The expected result is the material below, reproduced exactly from its first line through the line containing "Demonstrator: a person".

+++ DATASET EXCERPT

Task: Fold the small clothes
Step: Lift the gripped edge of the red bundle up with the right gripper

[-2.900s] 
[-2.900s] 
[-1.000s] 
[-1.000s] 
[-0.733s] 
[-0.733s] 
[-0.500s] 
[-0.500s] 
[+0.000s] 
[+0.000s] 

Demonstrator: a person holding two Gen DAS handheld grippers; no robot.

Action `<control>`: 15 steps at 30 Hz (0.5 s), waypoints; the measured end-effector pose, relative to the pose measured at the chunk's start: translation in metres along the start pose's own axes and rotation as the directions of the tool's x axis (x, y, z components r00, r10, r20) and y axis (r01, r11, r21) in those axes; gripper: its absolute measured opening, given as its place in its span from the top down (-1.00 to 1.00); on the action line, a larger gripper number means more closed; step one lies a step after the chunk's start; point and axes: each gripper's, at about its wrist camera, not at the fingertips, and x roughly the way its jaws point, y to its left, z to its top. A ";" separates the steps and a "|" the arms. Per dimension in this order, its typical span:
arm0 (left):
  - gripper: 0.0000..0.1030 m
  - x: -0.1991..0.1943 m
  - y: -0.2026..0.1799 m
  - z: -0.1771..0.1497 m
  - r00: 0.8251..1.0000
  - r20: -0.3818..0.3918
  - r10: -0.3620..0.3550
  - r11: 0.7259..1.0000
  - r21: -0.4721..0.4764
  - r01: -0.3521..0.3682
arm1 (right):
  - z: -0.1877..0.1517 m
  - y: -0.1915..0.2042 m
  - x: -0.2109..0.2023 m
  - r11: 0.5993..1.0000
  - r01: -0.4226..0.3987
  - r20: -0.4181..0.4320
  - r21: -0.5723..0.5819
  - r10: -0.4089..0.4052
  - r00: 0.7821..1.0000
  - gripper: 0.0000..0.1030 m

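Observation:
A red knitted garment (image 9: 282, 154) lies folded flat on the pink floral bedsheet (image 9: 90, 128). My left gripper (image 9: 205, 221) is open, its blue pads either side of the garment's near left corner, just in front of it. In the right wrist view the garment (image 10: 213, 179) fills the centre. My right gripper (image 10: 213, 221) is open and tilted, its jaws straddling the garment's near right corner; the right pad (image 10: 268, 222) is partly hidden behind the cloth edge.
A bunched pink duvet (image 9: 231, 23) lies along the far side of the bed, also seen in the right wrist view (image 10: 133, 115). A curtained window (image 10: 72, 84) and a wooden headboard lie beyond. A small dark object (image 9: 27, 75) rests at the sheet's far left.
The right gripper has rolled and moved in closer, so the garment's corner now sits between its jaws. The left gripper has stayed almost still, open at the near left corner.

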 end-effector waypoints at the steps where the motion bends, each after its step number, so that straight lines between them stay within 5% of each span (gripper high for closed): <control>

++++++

# ANSWER
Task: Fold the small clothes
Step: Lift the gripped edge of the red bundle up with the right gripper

[-2.900s] 
[-2.900s] 
[-1.000s] 
[-1.000s] 
[-0.733s] 
[-0.733s] 
[-0.500s] 
[-0.500s] 
[+0.000s] 
[+0.000s] 

Demonstrator: a person holding two Gen DAS handheld grippers; no robot.

For this exercise, nothing more is required.